6. One student’s excitement about airports and planes
In one of my classes yesterday the topic was traveling, particularly flying and airports. This one student was SO into it, offering an answer to every question I asked. And it was a student who usually says nothing during online class! It’s always fun when that happens.
7. Other newsletters!
Since I first heard about this platform, it seems everyone and their mother is starting a newsletter of their own. Nowadays, my inbox is not just a place for political campaign fundraising emails and promotions from websites I ordered one thing from in 2016 (though it’s still mostly that). A few days a week (or sometimes daily!) I have something of substance to look forward to. Sifted is a fun one for food inspiration. Letters from an American—thanks, Grandma Sue and Aunt Liane for sending this article about the author!—is a good one for daily, but not frantic, news updates. (I also appreciate that Heather Cox Richardson, a college professor, apparently has the same routine as me when on a deadline: don’t work on it until at least 9 p.m., then crank it out and hope it still turns out pretty good. While this means it gets to your (American) inboxes at about 2-3 a.m., it arrives at the perfect time for my morning news consumption!) Two friends/colleagues from my college newspaper started a sports/politics newsletter that I think is on par with those of older and more seasoned reporters (no, they didn’t ask me to plug it; an honest endorsement!)

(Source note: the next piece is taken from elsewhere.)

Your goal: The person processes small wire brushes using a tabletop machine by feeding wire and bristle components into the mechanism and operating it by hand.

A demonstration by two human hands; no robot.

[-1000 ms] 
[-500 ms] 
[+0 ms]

A special plug for The Daily Poster, a totally independent, “grassroots-funded investigative journalism project” that has become (so far) the only newsletter for which I’ve actually upgraded to a paid subscription. I found their freely available stories compelling, unlike anything I was reading elsewhere. Glancing at the headlines, it may seem like one of those lefty publications that criticizes anything and everything to come out of Washington, even under Democratic control, and you may be tired of that. But, in the spirit of optimism, maybe you can see it as I do: a group of journalists committed to holding powerful people accountable for their promises to Americans, not because they believe those in power will always do the wrong thing, but because they hold out hope that they won’t. Crazier things have happened!
It goes without saying, but I’ll say it anyway, that you, dear friend/family member/reader, are another reason to smile this week and every week! Now I’m off to watch Kiki’s Delivery Service, a childhood favorite of mine that I recently learned is on Netflix! Indeed, there are many reasons to be happy.